## Exercise prompt
Beneath this instruction is a block of data; output from it exactly the lines that run from the one containing "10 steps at" through the one containing "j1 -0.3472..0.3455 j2", inclusive.

Dataset content: Begin

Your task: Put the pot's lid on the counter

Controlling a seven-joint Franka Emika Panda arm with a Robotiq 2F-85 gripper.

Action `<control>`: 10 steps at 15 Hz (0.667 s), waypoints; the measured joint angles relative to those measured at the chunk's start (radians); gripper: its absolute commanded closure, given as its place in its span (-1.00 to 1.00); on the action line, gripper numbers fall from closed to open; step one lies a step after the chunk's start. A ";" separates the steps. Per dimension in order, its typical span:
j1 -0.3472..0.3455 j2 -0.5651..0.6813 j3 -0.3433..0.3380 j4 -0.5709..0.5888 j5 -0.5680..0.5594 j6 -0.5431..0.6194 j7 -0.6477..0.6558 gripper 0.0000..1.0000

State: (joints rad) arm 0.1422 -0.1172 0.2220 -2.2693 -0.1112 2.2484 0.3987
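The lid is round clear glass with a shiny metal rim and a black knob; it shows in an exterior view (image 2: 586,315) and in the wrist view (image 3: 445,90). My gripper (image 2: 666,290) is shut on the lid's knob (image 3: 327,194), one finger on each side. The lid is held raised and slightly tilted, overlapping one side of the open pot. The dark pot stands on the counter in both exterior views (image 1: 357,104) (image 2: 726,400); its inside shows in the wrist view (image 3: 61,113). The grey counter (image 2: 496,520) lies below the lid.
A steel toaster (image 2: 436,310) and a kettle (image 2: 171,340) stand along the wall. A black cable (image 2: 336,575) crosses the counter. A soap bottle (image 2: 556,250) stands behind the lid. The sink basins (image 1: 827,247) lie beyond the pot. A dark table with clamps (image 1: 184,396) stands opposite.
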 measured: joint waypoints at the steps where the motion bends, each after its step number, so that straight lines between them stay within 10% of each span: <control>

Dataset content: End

## Response to this exercise
Action `<control>`: 10 steps at 15 Hz (0.667 s), waypoints; the measured joint angles relative to those measured at the chunk's start (radians); gripper: its absolute commanded closure, given as its place in its span (-1.00 to 1.00); on the action line, gripper numbers fall from closed to open; step one lies a step after the chunk's start. A ";" separates the steps. Per dimension in order, its typical span:
j1 -0.3472..0.3455 j2 -0.5651..0.6813 j3 -0.3433..0.3380 j4 -0.5709..0.5888 j5 -0.5680..0.5594 j6 -0.5431..0.6194 j7 -0.6477..0.6558 gripper 0.0000..1.0000

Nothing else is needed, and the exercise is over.